Up to and including the line with "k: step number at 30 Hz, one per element", restate every line of the records below word for word, from the first line on, leaving out the pictures.
***
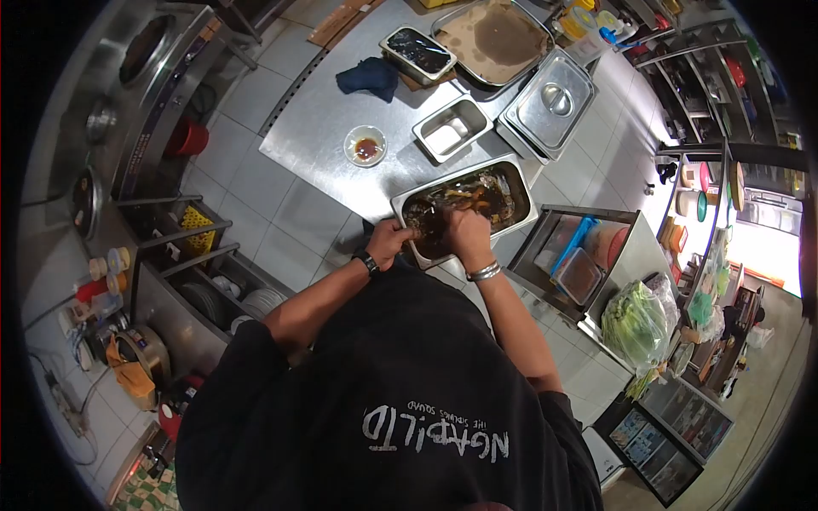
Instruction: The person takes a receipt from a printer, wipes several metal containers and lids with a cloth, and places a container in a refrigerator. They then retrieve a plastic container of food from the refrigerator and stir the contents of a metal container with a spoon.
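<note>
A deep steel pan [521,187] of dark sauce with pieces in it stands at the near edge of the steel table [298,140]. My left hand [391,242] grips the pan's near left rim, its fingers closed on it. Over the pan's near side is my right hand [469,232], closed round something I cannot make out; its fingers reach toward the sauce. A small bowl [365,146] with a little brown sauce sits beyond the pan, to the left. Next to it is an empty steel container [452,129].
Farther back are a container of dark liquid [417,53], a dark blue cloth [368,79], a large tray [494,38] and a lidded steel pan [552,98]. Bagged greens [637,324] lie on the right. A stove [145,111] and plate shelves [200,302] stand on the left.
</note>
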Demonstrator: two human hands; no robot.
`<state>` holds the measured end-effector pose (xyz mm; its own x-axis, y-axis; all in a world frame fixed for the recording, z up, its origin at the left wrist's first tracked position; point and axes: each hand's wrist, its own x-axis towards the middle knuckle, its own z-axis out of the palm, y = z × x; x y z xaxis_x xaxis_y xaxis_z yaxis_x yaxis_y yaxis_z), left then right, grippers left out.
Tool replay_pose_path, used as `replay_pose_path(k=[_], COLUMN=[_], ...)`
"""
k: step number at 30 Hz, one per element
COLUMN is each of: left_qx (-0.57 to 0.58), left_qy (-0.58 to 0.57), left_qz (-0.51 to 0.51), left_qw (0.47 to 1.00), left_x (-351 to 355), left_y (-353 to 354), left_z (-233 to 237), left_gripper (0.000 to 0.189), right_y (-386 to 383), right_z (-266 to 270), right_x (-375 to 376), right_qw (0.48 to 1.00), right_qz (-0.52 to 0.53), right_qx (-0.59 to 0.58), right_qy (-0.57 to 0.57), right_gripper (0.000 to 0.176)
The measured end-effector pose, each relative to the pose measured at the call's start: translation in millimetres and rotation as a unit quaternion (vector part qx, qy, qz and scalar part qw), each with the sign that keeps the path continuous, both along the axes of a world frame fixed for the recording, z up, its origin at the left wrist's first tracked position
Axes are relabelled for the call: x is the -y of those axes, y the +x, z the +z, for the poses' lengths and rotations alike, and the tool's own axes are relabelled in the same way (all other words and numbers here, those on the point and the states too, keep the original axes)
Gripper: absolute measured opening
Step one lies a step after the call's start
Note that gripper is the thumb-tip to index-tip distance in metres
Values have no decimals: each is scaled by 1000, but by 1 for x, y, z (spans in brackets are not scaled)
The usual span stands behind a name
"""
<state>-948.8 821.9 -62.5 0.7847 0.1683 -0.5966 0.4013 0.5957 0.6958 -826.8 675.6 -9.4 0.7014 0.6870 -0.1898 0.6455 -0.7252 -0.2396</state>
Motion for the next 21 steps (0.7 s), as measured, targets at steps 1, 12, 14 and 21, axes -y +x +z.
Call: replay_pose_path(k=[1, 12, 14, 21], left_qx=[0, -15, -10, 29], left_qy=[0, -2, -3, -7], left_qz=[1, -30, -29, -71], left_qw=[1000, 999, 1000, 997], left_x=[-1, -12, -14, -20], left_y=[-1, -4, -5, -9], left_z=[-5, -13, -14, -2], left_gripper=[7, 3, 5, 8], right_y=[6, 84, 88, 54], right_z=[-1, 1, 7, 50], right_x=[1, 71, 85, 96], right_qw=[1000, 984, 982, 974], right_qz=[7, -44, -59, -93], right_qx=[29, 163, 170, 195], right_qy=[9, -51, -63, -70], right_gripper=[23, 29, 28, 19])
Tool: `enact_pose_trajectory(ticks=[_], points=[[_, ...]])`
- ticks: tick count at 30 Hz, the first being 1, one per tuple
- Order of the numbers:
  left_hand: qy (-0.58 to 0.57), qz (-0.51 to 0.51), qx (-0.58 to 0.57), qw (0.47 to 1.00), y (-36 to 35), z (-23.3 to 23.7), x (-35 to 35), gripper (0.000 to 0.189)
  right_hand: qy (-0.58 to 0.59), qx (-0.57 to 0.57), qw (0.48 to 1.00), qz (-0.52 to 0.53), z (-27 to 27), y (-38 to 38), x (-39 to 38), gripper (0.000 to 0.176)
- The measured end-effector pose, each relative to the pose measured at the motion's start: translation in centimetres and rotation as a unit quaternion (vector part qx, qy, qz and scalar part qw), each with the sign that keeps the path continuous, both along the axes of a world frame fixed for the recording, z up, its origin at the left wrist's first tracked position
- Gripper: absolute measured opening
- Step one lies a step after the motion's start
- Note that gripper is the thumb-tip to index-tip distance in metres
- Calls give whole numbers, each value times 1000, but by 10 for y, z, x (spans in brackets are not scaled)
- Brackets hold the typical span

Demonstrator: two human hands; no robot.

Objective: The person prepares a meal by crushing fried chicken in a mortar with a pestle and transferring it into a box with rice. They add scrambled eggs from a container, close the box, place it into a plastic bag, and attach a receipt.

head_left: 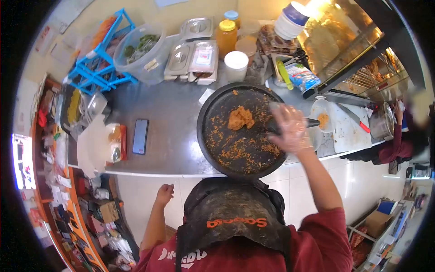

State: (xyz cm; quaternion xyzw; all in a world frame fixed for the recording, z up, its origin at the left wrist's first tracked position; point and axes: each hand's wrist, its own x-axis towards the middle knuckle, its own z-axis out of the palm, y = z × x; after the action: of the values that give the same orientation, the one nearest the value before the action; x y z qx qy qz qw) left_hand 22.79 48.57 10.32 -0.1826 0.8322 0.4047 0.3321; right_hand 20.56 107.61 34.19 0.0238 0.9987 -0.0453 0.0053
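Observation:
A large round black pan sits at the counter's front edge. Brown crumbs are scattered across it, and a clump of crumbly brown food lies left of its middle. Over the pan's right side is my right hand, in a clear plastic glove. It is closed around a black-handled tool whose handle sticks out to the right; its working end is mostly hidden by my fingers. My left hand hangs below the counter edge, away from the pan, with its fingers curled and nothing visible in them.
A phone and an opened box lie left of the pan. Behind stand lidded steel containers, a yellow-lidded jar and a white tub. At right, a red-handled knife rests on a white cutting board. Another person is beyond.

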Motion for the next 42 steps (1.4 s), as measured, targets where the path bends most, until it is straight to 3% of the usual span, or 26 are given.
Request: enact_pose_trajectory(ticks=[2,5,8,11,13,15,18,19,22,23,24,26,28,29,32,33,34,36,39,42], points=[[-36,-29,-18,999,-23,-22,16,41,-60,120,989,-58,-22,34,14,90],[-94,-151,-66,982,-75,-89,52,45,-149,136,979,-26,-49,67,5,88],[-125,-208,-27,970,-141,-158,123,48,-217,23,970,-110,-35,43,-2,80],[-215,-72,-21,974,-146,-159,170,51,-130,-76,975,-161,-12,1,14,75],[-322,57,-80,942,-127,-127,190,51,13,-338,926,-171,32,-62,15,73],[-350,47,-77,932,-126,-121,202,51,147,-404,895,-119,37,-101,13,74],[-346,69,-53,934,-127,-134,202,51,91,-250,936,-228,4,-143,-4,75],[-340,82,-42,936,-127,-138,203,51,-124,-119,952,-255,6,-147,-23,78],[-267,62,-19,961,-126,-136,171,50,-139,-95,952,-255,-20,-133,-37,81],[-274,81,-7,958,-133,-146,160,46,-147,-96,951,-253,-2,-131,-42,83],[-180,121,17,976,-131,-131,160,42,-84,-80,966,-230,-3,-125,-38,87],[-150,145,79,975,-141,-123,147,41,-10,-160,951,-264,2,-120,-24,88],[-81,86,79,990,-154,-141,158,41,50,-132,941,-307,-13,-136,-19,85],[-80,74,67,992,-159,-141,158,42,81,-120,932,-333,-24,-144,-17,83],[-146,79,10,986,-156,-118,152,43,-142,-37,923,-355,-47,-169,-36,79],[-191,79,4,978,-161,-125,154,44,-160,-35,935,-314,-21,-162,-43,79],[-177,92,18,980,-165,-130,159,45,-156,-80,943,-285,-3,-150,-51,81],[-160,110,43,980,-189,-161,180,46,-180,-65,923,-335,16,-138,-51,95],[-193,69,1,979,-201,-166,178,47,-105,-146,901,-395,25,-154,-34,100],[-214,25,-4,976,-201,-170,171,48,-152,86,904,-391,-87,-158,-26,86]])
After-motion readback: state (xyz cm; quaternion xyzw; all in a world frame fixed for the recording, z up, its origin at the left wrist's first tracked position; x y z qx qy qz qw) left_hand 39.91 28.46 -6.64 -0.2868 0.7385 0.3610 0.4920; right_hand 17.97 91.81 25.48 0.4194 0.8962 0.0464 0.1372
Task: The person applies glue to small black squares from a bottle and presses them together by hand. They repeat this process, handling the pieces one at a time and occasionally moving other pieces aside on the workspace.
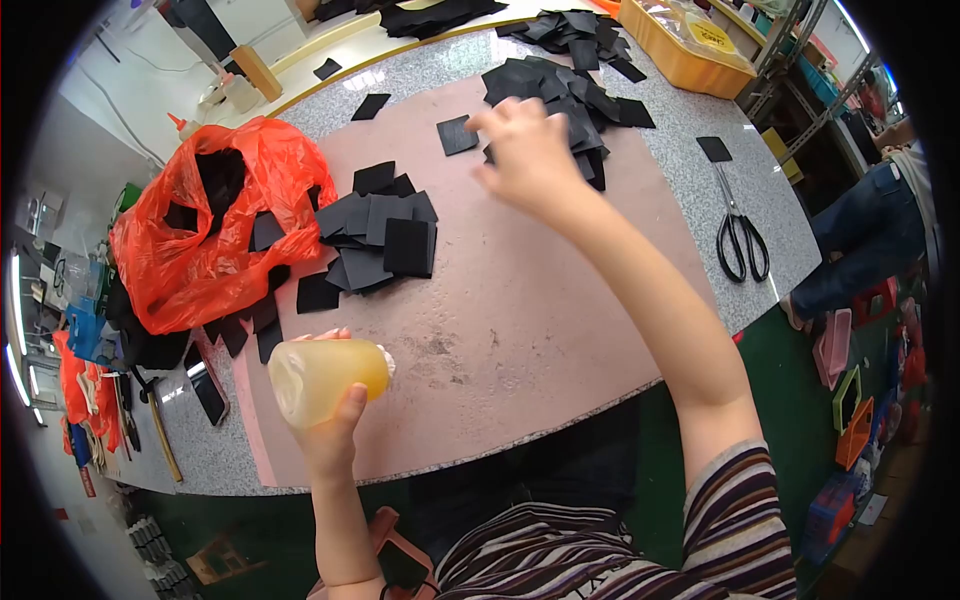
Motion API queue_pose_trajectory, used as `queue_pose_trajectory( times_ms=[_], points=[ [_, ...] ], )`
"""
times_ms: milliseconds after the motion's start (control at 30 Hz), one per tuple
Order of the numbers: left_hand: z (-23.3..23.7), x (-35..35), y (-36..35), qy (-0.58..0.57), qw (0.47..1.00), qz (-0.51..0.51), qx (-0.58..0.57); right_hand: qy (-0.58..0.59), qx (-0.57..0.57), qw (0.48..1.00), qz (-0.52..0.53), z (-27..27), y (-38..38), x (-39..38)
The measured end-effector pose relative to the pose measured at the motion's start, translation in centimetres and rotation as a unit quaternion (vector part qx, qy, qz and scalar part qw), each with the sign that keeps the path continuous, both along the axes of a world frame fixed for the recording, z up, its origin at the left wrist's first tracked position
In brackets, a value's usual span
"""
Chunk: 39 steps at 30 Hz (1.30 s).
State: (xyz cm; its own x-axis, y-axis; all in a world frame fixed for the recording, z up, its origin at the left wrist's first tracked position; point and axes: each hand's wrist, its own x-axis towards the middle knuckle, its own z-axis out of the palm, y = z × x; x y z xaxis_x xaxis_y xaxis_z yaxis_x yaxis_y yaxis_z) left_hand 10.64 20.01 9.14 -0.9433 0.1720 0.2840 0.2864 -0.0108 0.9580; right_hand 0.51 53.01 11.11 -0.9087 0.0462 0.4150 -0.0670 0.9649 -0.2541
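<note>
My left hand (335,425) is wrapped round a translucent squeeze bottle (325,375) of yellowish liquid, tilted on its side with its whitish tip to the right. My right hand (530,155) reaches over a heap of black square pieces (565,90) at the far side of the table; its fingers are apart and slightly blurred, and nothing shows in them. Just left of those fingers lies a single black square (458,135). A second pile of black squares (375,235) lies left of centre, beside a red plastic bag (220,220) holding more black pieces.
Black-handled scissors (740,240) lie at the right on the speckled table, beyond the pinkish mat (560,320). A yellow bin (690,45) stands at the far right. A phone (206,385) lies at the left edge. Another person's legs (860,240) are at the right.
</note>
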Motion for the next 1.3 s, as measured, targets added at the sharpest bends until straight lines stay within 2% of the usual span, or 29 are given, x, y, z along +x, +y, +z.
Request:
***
EXERCISE RESPONSE –
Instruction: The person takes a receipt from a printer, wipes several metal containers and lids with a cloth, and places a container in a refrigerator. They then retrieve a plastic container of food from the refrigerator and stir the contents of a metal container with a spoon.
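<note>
A deep steel pan [521,187] of dark sauce with pieces in it stands at the near edge of the steel table [298,140]. My left hand [391,242] grips the pan's near left rim, its fingers closed on it. Over the pan's near side is my right hand [469,232], closed round something I cannot make out; its fingers reach toward the sauce. A small bowl [365,146] with a little brown sauce sits beyond the pan, to the left. Next to it is an empty steel container [452,129].
Farther back are a container of dark liquid [417,53], a dark blue cloth [368,79], a large tray [494,38] and a lidded steel pan [552,98]. Bagged greens [637,324] lie on the right. A stove [145,111] and plate shelves [200,302] stand on the left.
</note>
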Demonstrator: two human hands; no robot.
`<state>` holds the measured end-effector pose (xyz mm; its own x-axis, y-axis; all in a world frame fixed for the recording, z up, its origin at the left wrist's first tracked position; point and axes: each hand's wrist, its own x-axis towards the middle knuckle, its own z-axis out of the palm, y = z × x; x y z xaxis_x xaxis_y xaxis_z yaxis_x yaxis_y yaxis_z), left then right, grippers left out.
Tool replay_pose_path, used as `replay_pose_path(k=[_], COLUMN=[_], ...)`
"""
k: step number at 30 Hz, one per element

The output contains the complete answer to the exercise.